(RECORDS FOR THIS EXERCISE begins)
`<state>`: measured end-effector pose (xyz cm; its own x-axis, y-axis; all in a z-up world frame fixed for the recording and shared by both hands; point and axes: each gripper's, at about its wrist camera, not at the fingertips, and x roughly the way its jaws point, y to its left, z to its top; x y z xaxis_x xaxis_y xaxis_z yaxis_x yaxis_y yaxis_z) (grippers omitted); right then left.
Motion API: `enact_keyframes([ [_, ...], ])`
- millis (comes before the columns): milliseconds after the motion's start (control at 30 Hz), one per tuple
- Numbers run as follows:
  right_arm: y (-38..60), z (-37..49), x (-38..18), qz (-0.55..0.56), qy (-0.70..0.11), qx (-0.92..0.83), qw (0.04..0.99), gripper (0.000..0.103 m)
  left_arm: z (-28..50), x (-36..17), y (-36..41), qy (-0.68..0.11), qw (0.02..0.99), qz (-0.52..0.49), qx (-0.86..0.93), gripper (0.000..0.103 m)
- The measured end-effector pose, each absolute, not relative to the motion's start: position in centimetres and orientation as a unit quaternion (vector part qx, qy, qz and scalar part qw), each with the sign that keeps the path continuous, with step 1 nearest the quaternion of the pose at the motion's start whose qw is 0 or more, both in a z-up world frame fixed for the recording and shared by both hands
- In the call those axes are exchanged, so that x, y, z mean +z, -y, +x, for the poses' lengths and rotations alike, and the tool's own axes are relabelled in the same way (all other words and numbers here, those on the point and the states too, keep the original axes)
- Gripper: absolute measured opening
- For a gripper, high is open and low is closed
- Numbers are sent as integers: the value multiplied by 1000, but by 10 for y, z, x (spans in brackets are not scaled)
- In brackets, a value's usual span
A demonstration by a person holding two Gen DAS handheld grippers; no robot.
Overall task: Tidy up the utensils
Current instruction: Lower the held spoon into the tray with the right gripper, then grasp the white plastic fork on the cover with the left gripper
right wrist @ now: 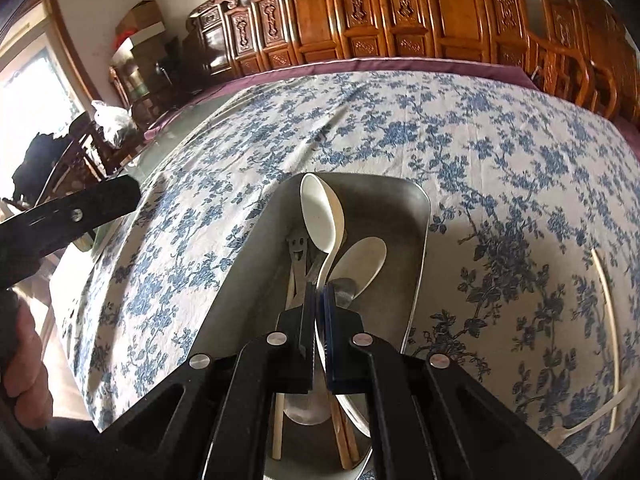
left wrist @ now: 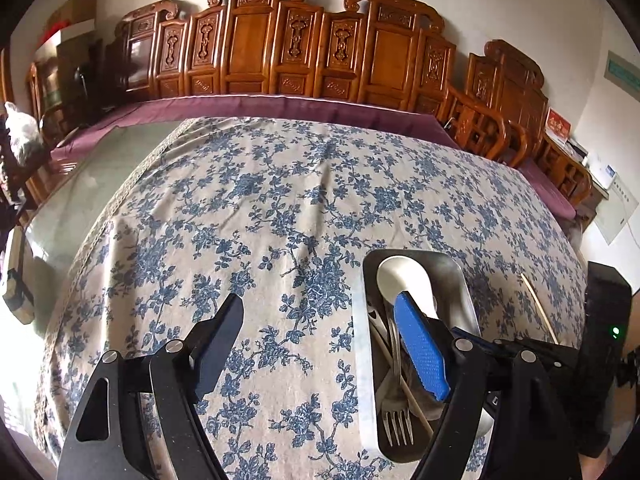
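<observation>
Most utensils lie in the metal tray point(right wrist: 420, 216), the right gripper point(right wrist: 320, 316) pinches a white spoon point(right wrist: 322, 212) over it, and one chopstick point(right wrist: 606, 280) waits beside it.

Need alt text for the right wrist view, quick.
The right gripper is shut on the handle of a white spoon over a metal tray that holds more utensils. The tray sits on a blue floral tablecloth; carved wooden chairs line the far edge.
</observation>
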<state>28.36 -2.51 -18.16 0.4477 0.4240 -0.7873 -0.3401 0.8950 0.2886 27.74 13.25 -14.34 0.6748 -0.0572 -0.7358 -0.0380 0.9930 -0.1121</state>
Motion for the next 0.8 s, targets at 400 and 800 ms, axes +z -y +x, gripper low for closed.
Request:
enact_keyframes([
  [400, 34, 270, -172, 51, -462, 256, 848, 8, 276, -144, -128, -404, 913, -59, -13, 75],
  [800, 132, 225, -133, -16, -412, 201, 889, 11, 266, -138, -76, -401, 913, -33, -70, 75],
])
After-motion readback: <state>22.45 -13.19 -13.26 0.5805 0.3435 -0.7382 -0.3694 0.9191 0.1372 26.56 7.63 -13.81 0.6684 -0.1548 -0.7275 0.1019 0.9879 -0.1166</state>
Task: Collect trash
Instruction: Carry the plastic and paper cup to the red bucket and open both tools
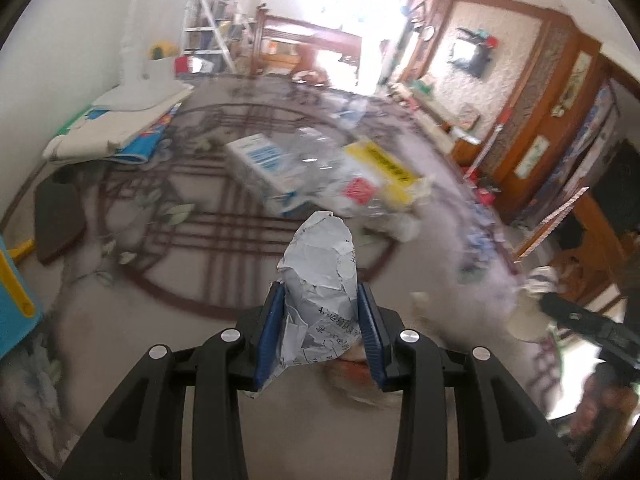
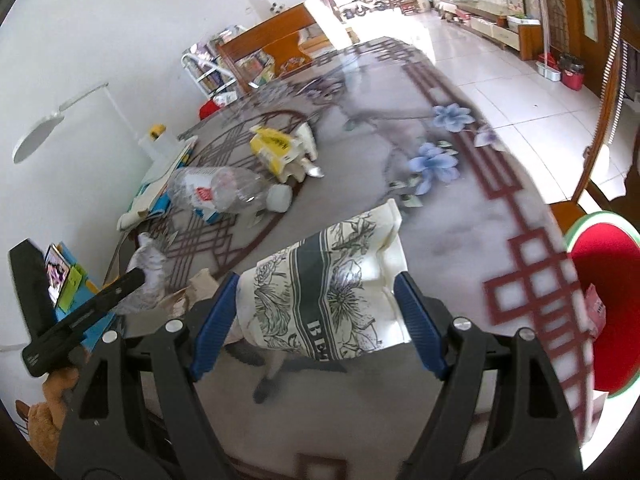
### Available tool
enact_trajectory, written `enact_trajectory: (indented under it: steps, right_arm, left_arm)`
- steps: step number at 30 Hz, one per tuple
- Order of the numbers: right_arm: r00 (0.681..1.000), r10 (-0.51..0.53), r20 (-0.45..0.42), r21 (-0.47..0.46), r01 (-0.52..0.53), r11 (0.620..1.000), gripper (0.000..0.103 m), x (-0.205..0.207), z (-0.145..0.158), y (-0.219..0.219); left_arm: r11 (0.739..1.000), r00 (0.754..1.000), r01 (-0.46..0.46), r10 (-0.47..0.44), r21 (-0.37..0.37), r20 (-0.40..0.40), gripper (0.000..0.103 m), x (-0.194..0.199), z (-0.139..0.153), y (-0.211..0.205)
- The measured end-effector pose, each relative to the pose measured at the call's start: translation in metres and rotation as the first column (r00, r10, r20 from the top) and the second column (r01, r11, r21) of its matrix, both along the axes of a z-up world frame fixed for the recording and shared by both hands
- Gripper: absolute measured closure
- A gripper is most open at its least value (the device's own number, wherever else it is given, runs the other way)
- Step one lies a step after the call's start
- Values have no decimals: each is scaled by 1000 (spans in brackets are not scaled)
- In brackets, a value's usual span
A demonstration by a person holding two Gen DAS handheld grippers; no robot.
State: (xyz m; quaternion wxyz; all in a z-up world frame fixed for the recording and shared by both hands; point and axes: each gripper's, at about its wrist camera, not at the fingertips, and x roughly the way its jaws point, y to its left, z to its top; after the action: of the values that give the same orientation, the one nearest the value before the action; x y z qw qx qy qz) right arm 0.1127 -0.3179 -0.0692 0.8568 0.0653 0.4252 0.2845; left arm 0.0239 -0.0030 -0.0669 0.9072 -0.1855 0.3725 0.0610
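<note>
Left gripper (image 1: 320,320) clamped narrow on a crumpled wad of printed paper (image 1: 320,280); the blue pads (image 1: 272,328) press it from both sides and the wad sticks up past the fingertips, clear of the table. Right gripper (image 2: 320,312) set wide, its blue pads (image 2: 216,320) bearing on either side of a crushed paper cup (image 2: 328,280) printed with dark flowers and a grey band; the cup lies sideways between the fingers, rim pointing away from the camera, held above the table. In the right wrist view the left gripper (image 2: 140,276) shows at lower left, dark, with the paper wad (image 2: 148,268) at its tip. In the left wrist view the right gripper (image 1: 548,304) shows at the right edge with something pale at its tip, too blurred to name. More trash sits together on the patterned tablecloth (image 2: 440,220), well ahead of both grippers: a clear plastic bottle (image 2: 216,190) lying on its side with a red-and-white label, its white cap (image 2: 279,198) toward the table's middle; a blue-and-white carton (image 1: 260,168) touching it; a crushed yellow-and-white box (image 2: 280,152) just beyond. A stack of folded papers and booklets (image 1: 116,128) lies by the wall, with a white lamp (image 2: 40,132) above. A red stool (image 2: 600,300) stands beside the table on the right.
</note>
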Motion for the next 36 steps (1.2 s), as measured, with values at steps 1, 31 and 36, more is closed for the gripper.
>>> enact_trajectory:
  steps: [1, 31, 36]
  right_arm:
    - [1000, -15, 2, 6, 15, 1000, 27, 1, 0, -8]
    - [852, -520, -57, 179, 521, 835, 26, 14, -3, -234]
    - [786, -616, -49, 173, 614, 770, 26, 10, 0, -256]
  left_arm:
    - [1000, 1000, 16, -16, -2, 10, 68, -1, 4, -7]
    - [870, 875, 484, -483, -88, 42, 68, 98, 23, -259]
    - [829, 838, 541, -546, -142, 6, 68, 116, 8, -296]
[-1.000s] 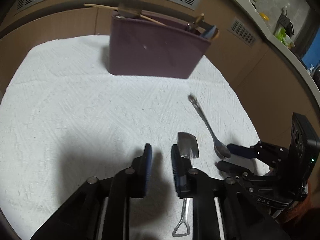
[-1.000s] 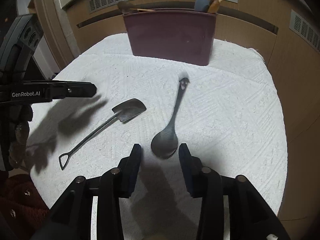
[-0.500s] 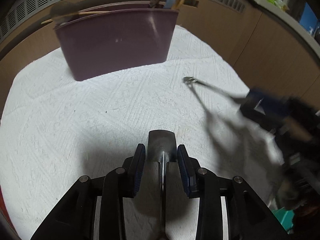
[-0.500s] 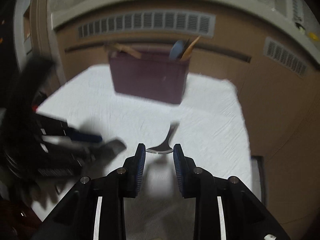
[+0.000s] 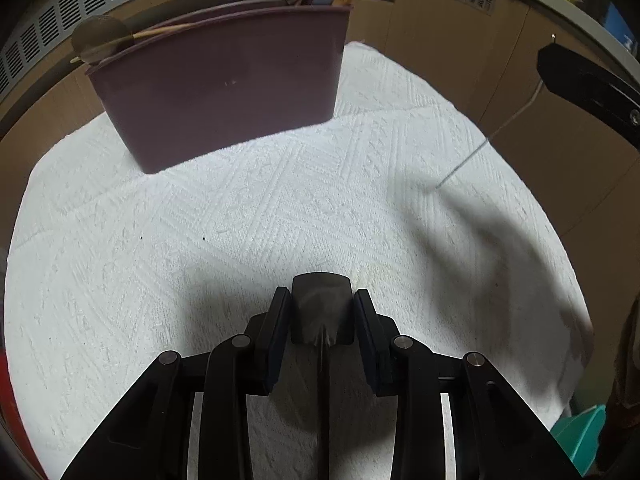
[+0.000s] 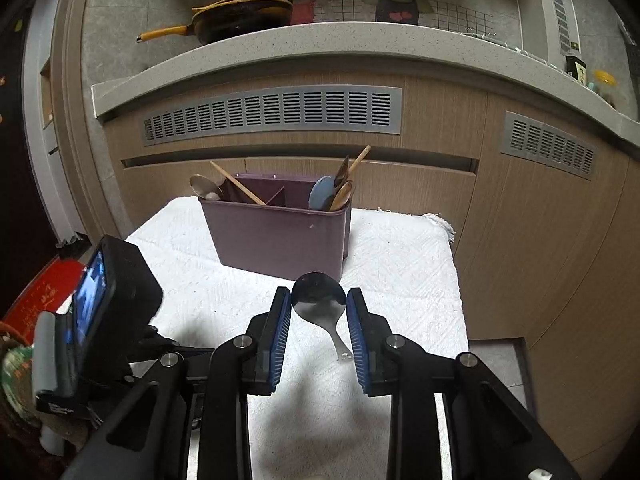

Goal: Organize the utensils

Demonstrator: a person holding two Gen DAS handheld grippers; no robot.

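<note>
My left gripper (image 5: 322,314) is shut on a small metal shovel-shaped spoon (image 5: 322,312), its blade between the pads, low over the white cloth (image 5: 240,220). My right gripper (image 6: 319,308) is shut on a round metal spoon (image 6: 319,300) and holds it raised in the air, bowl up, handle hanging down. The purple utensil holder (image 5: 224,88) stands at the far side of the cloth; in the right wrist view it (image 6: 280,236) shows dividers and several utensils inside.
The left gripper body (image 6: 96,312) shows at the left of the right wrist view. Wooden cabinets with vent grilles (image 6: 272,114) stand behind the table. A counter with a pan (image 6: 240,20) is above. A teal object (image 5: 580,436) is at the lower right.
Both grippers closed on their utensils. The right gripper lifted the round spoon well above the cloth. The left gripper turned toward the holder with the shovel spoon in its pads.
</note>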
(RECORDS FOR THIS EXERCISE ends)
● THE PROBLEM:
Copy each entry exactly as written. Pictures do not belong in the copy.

● RESPONSE TO THIS TASK:
`<state>`: measured end-effector pose (xyz cm; its own x-axis, y-axis; all in a z-up world frame fixed for the recording and shared by both hands; point and axes: each gripper's, at about its wrist camera, not at the fingertips, and x roughly the way its jaws point, y to its left, z to its top; x y z xaxis_x xaxis_y xaxis_z yaxis_x yaxis_y yaxis_z) (grippers omitted); right then left.
Motion API: `enact_keyframes([ [_, ...], ])`
- millis (comes before the columns): milliseconds after the motion's start (control at 30 Hz), one per tuple
- Numbers run as follows:
  right_arm: y (-38..60), z (-37..49), x (-38..18), qz (-0.55..0.56), qy (-0.70..0.11), qx (-0.92..0.83), qw (0.04..0.99), gripper (0.000..0.103 m)
  left_arm: z (-28..50), x (-36..17), y (-36..41), qy (-0.68..0.11), qw (0.02..0.99), qz (-0.52..0.49), qx (-0.86..0.93), gripper (0.000..0.103 m)
- The measured end-effector pose, each absolute, not relative to the motion's start: position in centimetres and orientation as a unit quaternion (vector part qx, qy, qz and scalar part qw), each with the sign that keeps the path continuous, with step 1 nearest the quaternion of the pose at the motion's start whose qw is 0 or more, both in a z-up world frame fixed for the recording and shared by both hands
- In the call those axes are exchanged, so that x, y, z mean +z, -y, +x, for the poses' lengths and rotations alike, and the tool's own axes are relabelled in the same way (all other words and numbers here, those on the point and the states too, keep the original axes)
- Gripper: absolute measured opening
- For a gripper, high is open and low is closed
- Numbers are sent as integers: the value multiplied by 1000, but by 10 for y, z, x (spans in brackets are not scaled)
- In brackets, a value's usual span
A demonstration by a person holding two Gen DAS handheld grippers; no robot.
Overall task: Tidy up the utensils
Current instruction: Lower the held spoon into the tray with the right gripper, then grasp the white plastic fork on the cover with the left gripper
right wrist @ now: 
left wrist @ now: 
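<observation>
Most utensils lie in the metal tray point(right wrist: 420, 216), the right gripper point(right wrist: 320, 316) pinches a white spoon point(right wrist: 322, 212) over it, and one chopstick point(right wrist: 606, 280) waits beside it.

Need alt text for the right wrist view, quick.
The right gripper is shut on the handle of a white spoon over a metal tray that holds more utensils. The tray sits on a blue floral tablecloth; carved wooden chairs line the far edge.
</observation>
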<state>28.36 -2.51 -18.16 0.4477 0.4240 -0.7873 -0.3401 0.8950 0.2886 27.74 13.25 -14.34 0.6748 -0.0572 -0.7358 -0.0380 0.9930 -0.1121</state>
Motion for the next 0.8 s, targets at 400 and 800 ms, axes +z -y +x, gripper low for closed.
Request:
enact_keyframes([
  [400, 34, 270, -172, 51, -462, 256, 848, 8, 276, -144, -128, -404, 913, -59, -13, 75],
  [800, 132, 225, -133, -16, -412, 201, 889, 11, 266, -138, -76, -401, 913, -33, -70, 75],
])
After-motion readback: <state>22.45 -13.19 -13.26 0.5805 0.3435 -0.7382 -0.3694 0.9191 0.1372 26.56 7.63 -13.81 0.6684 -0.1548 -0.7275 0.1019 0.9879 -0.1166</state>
Task: Collect trash
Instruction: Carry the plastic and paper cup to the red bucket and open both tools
### Available tool
enact_trajectory, written `enact_trajectory: (indented under it: steps, right_arm, left_arm)`
- steps: step number at 30 Hz, one per tuple
- Order of the numbers: right_arm: r00 (0.681..1.000), r10 (-0.51..0.53), r20 (-0.45..0.42), r21 (-0.47..0.46), r01 (-0.52..0.53), r11 (0.620..1.000), gripper (0.000..0.103 m), x (-0.205..0.207), z (-0.145..0.158), y (-0.219..0.219); left_arm: r11 (0.739..1.000), r00 (0.754..1.000), r01 (-0.46..0.46), r10 (-0.47..0.44), r21 (-0.37..0.37), r20 (-0.40..0.40), gripper (0.000..0.103 m), x (-0.194..0.199), z (-0.139..0.153), y (-0.211..0.205)
- The measured end-effector pose, each relative to the pose measured at the call's start: translation in metres and rotation as the first column (r00, r10, r20 from the top) and the second column (r01, r11, r21) of its matrix, both along the axes of a z-up world frame fixed for the recording and shared by both hands
- Gripper: absolute measured closure
- A gripper is most open at its least value (the device's own number, wherever else it is given, runs the other way)
- Step one lies a step after the call's start
- Values have no decimals: each is scaled by 1000 (spans in brackets are not scaled)
- In brackets, a value's usual span
A demonstration by a person holding two Gen DAS handheld grippers; no robot.
State: (xyz m; quaternion wxyz; all in a z-up world frame fixed for the recording and shared by both hands; point and axes: each gripper's, at about its wrist camera, not at the fingertips, and x roughly the way its jaws point, y to its left, z to its top; after the action: of the values that give the same orientation, the one nearest the value before the action; x y z qw qx qy qz) right arm 0.1127 -0.3179 -0.0692 0.8568 0.0653 0.4252 0.2845; left arm 0.0239 -0.0030 -0.0669 0.9072 -0.1855 0.3725 0.0610
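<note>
Left gripper (image 1: 320,320) clamped narrow on a crumpled wad of printed paper (image 1: 320,280); the blue pads (image 1: 272,328) press it from both sides and the wad sticks up past the fingertips, clear of the table. Right gripper (image 2: 320,312) set wide, its blue pads (image 2: 216,320) bearing on either side of a crushed paper cup (image 2: 328,280) printed with dark flowers and a grey band; the cup lies sideways between the fingers, rim pointing away from the camera, held above the table. In the right wrist view the left gripper (image 2: 140,276) shows at lower left, dark, with the paper wad (image 2: 148,268) at its tip. In the left wrist view the right gripper (image 1: 548,304) shows at the right edge with something pale at its tip, too blurred to name. More trash sits together on the patterned tablecloth (image 2: 440,220), well ahead of both grippers: a clear plastic bottle (image 2: 216,190) lying on its side with a red-and-white label, its white cap (image 2: 279,198) toward the table's middle; a blue-and-white carton (image 1: 260,168) touching it; a crushed yellow-and-white box (image 2: 280,152) just beyond. A stack of folded papers and booklets (image 1: 116,128) lies by the wall, with a white lamp (image 2: 40,132) above. A red stool (image 2: 600,300) stands beside the table on the right.
</note>
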Motion for the next 36 steps (1.2 s), as measured, with values at steps 1, 31 and 36, more is closed for the gripper.
>>> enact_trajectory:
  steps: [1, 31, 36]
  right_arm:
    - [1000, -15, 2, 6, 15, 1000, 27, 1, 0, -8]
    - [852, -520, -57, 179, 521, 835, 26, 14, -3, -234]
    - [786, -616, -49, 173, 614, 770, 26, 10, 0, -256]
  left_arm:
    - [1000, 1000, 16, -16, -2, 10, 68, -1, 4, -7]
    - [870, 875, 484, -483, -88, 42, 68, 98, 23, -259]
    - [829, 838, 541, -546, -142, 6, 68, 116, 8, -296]
[-1.000s] 
[-1.000s] 
[-0.500s] 
[-0.500s] 
[+0.000s] 
[+0.000s] 

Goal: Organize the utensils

Demonstrator: a person holding two Gen DAS handheld grippers; no robot.

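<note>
My left gripper (image 5: 322,314) is shut on a small metal shovel-shaped spoon (image 5: 322,312), its blade between the pads, low over the white cloth (image 5: 240,220). My right gripper (image 6: 319,308) is shut on a round metal spoon (image 6: 319,300) and holds it raised in the air, bowl up, handle hanging down. The purple utensil holder (image 5: 224,88) stands at the far side of the cloth; in the right wrist view it (image 6: 280,236) shows dividers and several utensils inside.
The left gripper body (image 6: 96,312) shows at the left of the right wrist view. Wooden cabinets with vent grilles (image 6: 272,114) stand behind the table. A counter with a pan (image 6: 240,20) is above. A teal object (image 5: 580,436) is at the lower right.
Both grippers closed on their utensils. The right gripper lifted the round spoon well above the cloth. The left gripper turned toward the holder with the shovel spoon in its pads.
</note>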

Now the output is complete.